■ **WHAT IS EXPECTED**: This exercise requires an exact output of the listing, images omitted.

:::

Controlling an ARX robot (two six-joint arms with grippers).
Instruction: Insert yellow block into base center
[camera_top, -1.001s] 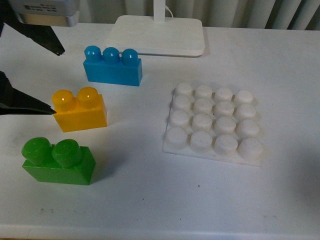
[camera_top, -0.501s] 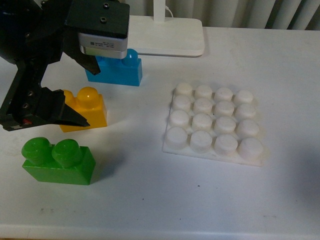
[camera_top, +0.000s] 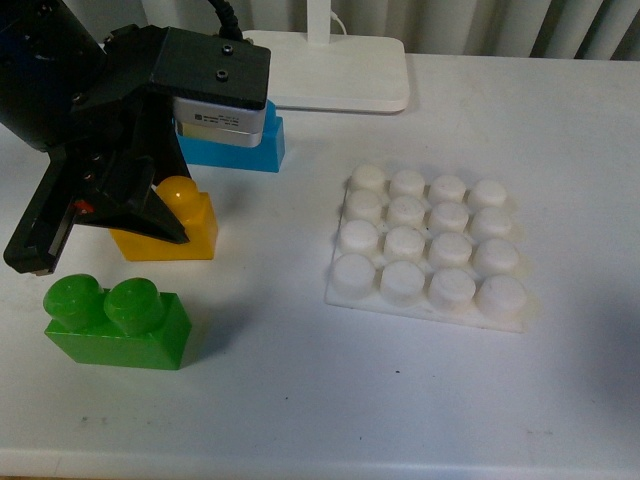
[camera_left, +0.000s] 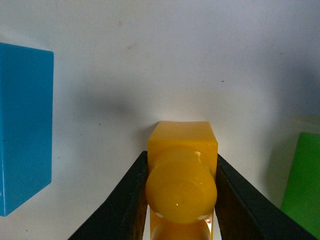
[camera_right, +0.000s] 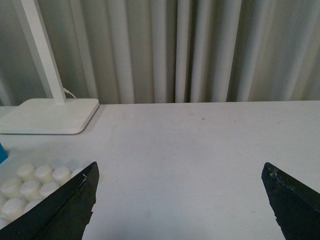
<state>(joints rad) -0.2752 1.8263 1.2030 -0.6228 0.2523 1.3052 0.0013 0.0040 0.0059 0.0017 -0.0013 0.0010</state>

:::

■ **TASK SOLUTION**:
Controlling an ARX robot (two six-joint arms with grippers).
Instruction: Insert yellow block into base center
[camera_top, -1.001s] 
[camera_top, -0.501s] 
[camera_top, +0.000s] 
[camera_left, +0.000s] 
[camera_right, +0.000s] 
<state>(joints rad) -0.2752 1.8263 1.2030 -0.6228 0.2523 1.3052 0.0013 0.0040 0.0059 0.0017 -0.0013 0.0010</state>

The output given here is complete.